REACTION NOT A REFLECTION
While many bemoan this generation’s lack of faith and digital lifestyle, there are many more opportunities for hope if we are willing to look. Every generation seems to be a response to the previous generation, and it is no different from this current pendulum swing of society. We can clearly see the stereotypes of millennials, whether fair or not, directly reflecting in who Generation Z is shaping itself to be in comparison.
This is a window moment for the church and youth ministry to choose to either continue to reflect millennials’ shortcomings or react in positive ways seizing the moment, entering the present and future with fresh reactional changes.
The challenge will be for the now millennial adults, who are taking their place in leadership as youth workers and pastors. Will they be willing to overcome their generational stigmas, humbly allowing the next generation to lead up?
ACTIVE PARTICIPANTS NOT DEACTIVATED SPECTATORS
Looking even at recent years’ marches for changes in gun laws and environmental issues, we see a growing contrast. No matter your side or political view, it is clear this new group of young people may not be satisfied to sit and complain into cyberspace from their parent basement. This new generation is a group willing to physically stand up and stand out, unlike their millennial older siblings and even parents. While one generation was willing to wait for parents to provide for them, delay adulthood responsibilities, and complain about the size of their participation trophy, the next generation it would appear is willing to actively participate in challenging government and social change.

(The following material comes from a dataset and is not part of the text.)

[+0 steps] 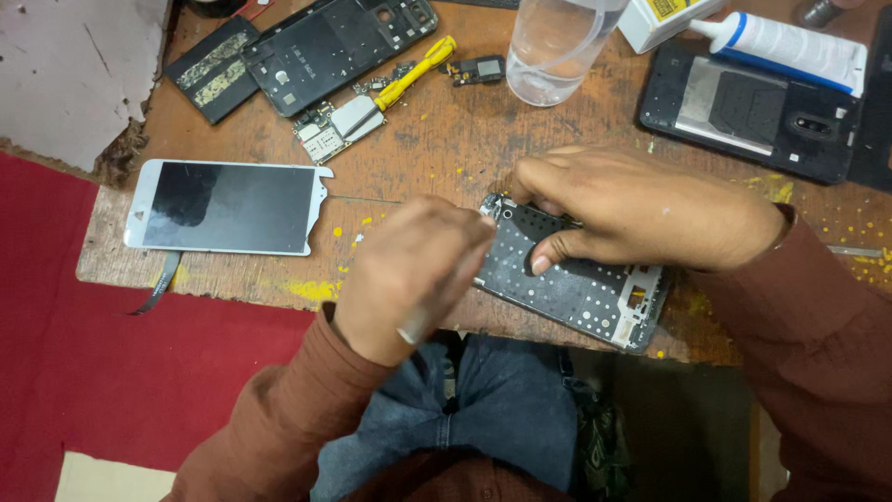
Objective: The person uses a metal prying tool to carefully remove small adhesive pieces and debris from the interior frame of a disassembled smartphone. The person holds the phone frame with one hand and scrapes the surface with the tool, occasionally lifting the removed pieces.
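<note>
Scarred wooden table [446,149], yellow flecks. Near edge, centre: phone frame [581,288], flat dark metal, perforated, grey rim. Right hand [641,209] pinches its far end, thumb pressed flat. Left hand [413,274] curled narrow at its left edge; grip unclear. White-bordered glossy screen [228,206] left.

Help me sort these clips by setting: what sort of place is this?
Most likely a small phone repair bench. The hands, left hand and right hand, work on an opened phone frame on a worn wooden table, beside a detached white screen, a loose circuit board and a glue tube.
</note>
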Motion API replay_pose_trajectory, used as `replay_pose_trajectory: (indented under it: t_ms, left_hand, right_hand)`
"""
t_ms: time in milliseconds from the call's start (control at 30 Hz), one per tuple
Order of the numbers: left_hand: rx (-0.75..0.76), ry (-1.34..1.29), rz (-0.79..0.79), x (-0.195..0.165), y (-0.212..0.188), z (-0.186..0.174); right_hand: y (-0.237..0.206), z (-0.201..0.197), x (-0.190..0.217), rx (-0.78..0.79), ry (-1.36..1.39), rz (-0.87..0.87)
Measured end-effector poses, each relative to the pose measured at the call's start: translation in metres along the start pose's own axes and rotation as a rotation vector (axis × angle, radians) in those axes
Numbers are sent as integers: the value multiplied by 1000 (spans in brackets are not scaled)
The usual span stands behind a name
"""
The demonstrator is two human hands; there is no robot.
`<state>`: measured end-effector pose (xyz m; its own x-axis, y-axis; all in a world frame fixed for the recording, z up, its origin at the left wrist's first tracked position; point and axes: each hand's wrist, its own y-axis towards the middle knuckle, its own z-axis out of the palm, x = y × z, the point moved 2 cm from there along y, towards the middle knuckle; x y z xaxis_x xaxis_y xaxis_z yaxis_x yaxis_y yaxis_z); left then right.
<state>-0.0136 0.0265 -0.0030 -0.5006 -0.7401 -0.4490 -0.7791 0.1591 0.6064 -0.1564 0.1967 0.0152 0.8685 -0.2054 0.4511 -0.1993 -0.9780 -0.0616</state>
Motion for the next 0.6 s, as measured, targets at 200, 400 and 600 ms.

The same can be true in the church if we can give this new generation a vision for partnership and participation. While they have been nicknamed “nones” for their lack of religious affiliation. What might be lacking is an intentional mission vision. This generation has already shown itself to be passionately caring and altruistic. Our youth ministry and churches need only to open the door to this generation. Allow them to leave behind the spectator millennial mentality, to throw wide the opportunity to actively participate in a world-changing truth for themselves.
Will they find the church as willing to embrace their participation as the world around them has been? The task for the community of faith will be to shift the focus away from past fickle religious spectators to these new passionate contributors.

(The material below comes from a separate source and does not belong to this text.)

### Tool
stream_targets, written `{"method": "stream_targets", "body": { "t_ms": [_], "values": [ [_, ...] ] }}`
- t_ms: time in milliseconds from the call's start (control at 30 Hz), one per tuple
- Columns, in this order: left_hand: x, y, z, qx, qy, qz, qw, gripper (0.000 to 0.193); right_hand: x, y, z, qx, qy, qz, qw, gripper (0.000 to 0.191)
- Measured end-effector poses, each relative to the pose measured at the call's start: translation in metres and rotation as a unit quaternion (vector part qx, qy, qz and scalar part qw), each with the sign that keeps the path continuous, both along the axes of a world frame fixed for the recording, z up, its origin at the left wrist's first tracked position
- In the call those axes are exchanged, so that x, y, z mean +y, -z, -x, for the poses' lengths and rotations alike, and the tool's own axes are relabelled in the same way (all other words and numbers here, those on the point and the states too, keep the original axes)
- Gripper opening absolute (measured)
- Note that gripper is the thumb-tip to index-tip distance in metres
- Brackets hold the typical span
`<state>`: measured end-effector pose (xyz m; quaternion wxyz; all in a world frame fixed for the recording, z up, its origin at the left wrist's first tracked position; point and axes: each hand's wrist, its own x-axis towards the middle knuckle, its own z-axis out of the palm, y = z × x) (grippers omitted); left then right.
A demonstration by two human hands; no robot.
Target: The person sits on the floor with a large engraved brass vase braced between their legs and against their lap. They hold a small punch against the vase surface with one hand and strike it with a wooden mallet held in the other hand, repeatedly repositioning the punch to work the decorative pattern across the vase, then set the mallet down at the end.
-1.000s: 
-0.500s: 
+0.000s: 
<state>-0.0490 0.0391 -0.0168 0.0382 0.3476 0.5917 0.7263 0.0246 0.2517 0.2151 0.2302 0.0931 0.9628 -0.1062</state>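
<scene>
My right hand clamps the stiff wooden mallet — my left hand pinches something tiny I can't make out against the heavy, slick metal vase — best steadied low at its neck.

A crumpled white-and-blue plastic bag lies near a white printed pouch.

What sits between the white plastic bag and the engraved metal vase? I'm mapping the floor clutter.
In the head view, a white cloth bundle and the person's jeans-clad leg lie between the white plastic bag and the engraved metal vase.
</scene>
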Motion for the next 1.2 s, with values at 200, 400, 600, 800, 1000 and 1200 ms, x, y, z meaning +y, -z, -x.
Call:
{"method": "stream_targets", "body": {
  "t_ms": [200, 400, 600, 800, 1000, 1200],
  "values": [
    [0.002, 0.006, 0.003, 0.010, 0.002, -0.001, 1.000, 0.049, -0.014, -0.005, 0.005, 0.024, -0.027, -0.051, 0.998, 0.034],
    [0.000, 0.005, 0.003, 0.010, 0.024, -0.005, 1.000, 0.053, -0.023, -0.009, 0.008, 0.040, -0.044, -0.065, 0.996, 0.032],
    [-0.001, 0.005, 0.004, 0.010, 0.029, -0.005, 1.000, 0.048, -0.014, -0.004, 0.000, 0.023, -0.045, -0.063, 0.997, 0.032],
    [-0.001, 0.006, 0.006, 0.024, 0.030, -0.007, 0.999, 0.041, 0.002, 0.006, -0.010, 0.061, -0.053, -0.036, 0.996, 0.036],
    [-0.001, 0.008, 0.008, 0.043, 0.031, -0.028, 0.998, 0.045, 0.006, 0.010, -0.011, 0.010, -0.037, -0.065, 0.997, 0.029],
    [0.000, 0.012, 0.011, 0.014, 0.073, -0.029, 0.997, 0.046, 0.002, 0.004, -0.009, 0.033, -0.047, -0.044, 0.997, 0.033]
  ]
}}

CREATIVE INFLUENCERS NOT CASUAL CONSUMERS
Switching on your device and watch what shows are trending. You will see young Generation Z-ers taking over Netflix with shows about them and starring them. You will see for the first time ever social media companies like Facebook and Snapchat, begging for people to come back. Go to a physical store and you realize their digitally savvy influence and opinion is worth its weight in dollar bills. They are shifting not just national retail but national economy.
This newest group of young people are thriftier and wiser stewards of their money, influence, and loyalties. They have access to a world of information and are willing to use it to creatively communicate with each other. They resourcefully create content to rival the past things that were held as truths. This group of young influencers are willing to withhold their approval, presence and resources until something is proved trustworthy.

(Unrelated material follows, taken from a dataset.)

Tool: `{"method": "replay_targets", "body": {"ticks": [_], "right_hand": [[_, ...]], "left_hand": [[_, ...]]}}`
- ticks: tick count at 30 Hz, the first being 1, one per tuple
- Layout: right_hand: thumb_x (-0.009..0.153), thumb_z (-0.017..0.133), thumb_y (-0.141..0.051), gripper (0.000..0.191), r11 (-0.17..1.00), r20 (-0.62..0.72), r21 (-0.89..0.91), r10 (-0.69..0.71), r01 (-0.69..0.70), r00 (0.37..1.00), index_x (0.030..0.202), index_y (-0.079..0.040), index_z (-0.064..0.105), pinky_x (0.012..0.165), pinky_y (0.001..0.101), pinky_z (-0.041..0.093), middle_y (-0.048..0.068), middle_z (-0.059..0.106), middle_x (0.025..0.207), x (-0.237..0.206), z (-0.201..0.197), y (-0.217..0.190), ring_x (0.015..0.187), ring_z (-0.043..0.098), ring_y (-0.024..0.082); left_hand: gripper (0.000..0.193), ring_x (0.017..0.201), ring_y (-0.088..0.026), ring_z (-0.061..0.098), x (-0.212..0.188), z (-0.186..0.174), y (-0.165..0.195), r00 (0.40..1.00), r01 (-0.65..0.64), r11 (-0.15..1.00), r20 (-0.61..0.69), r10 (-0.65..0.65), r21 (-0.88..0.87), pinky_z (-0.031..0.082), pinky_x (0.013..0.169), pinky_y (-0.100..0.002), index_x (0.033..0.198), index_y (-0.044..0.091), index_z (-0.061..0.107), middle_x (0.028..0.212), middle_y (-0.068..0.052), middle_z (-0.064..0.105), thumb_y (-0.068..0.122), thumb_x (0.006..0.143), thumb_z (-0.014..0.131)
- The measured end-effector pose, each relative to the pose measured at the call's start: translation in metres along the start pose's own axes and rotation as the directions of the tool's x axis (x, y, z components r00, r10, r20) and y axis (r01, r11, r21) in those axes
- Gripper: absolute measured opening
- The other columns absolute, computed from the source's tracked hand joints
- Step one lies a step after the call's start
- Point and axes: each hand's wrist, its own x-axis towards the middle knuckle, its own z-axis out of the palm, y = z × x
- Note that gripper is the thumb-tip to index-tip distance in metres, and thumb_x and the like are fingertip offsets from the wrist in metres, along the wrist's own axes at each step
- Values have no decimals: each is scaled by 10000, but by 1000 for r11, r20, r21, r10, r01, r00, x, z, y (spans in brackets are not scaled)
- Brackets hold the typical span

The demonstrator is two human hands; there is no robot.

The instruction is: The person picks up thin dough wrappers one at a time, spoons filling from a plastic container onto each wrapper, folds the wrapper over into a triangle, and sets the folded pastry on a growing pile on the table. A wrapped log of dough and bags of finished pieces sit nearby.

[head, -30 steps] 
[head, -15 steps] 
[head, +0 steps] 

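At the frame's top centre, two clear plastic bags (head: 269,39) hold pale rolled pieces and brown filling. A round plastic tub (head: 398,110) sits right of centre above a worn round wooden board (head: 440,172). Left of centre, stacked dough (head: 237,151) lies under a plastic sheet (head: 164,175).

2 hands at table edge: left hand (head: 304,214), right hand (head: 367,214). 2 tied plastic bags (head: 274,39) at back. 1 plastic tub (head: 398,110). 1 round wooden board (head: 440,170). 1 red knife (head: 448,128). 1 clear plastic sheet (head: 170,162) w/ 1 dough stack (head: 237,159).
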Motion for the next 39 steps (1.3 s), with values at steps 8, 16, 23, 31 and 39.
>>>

This is the church’s front lawn to reaching this generation. Our ministries can allow them to peek in the window, invite them to walk through doors to participate, but we must go out to meet them before it is too late. We cannot wait inside hoping for the best, we must go to meet this generation in their spaces, physical or digital. It is not about figuring out what kind of coffee or kale chips will bring in the past generation’s consumers. This generation wants to know we are real and worthy of their trust.
We are soon to be 19 years into this new millennium and new generation. While we need to value the past and understand its place in leadership, the past Millennial generation cannot be the primary ministry mindset of our youth ministries, any longer. The first set of Generation Z has headed out into the world already. We do not want to be too late to have a voice and part in their faith story.